== Segment start ==

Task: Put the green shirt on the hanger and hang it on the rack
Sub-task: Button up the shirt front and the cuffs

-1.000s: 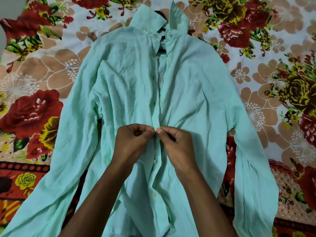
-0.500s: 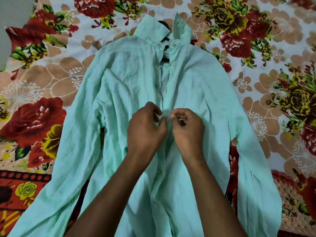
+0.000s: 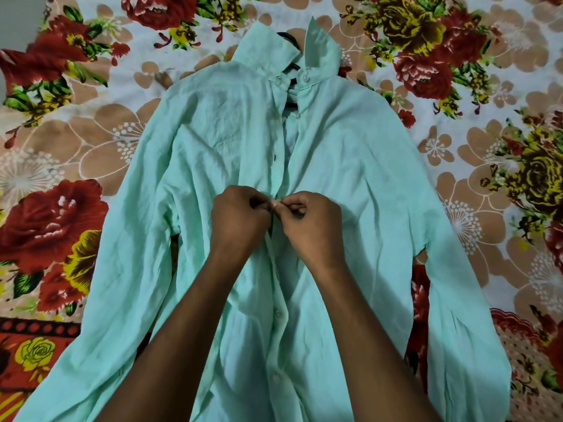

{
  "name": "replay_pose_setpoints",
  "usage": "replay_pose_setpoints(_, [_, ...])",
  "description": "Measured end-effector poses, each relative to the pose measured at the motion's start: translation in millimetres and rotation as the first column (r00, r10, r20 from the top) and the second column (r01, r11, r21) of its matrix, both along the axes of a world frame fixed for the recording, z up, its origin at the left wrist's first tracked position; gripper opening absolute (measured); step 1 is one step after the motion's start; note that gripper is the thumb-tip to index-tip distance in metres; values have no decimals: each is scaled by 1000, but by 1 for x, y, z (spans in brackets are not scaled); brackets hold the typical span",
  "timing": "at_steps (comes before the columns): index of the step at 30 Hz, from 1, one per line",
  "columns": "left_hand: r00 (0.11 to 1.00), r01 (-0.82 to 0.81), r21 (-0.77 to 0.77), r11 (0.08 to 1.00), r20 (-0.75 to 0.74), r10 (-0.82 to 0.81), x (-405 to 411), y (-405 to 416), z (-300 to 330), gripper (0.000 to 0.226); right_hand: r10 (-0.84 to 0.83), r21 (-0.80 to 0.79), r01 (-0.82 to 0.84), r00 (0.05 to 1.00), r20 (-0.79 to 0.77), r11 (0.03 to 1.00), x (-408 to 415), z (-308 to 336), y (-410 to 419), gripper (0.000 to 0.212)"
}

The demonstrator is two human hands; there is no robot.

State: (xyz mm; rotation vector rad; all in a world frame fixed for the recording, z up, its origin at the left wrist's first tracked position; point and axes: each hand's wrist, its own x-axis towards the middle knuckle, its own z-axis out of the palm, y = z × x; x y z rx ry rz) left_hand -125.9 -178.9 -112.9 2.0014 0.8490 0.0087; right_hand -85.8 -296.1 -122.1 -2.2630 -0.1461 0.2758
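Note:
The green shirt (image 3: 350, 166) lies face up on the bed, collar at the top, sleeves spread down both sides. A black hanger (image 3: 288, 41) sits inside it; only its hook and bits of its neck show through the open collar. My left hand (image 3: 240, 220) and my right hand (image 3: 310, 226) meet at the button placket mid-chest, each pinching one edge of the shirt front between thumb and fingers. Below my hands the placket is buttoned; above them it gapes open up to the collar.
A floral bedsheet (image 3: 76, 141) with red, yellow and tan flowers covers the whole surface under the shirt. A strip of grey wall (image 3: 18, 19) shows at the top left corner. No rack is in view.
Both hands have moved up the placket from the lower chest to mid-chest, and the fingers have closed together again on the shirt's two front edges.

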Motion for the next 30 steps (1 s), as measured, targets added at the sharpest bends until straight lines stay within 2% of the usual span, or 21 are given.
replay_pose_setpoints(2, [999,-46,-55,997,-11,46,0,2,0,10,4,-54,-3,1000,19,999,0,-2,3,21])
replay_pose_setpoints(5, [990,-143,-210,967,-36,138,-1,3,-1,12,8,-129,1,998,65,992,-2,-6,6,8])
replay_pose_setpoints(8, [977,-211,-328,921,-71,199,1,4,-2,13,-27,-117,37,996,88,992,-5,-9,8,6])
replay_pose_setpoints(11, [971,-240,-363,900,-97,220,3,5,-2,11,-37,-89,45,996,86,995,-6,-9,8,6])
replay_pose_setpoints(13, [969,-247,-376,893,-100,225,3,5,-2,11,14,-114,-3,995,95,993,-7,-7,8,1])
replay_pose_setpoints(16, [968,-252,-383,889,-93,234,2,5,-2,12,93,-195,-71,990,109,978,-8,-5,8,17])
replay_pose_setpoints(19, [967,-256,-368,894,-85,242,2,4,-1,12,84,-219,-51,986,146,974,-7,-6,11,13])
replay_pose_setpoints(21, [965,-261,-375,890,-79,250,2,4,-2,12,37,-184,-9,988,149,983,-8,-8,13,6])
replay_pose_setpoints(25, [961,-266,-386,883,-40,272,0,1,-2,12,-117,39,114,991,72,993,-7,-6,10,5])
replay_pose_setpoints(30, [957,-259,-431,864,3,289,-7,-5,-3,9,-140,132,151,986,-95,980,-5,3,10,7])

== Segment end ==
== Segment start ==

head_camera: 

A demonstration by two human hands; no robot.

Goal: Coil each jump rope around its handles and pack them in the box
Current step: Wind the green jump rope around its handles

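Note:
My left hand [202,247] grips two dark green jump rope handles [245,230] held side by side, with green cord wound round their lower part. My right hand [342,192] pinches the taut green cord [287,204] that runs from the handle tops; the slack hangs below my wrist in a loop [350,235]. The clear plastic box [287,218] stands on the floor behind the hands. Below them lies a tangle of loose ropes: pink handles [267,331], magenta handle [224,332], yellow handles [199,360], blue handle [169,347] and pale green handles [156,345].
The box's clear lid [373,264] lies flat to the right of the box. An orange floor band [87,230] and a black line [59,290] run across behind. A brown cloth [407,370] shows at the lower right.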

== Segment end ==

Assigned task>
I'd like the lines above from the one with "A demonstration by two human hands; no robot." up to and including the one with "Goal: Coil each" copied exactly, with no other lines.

Solved problem>
A demonstration by two human hands; no robot.

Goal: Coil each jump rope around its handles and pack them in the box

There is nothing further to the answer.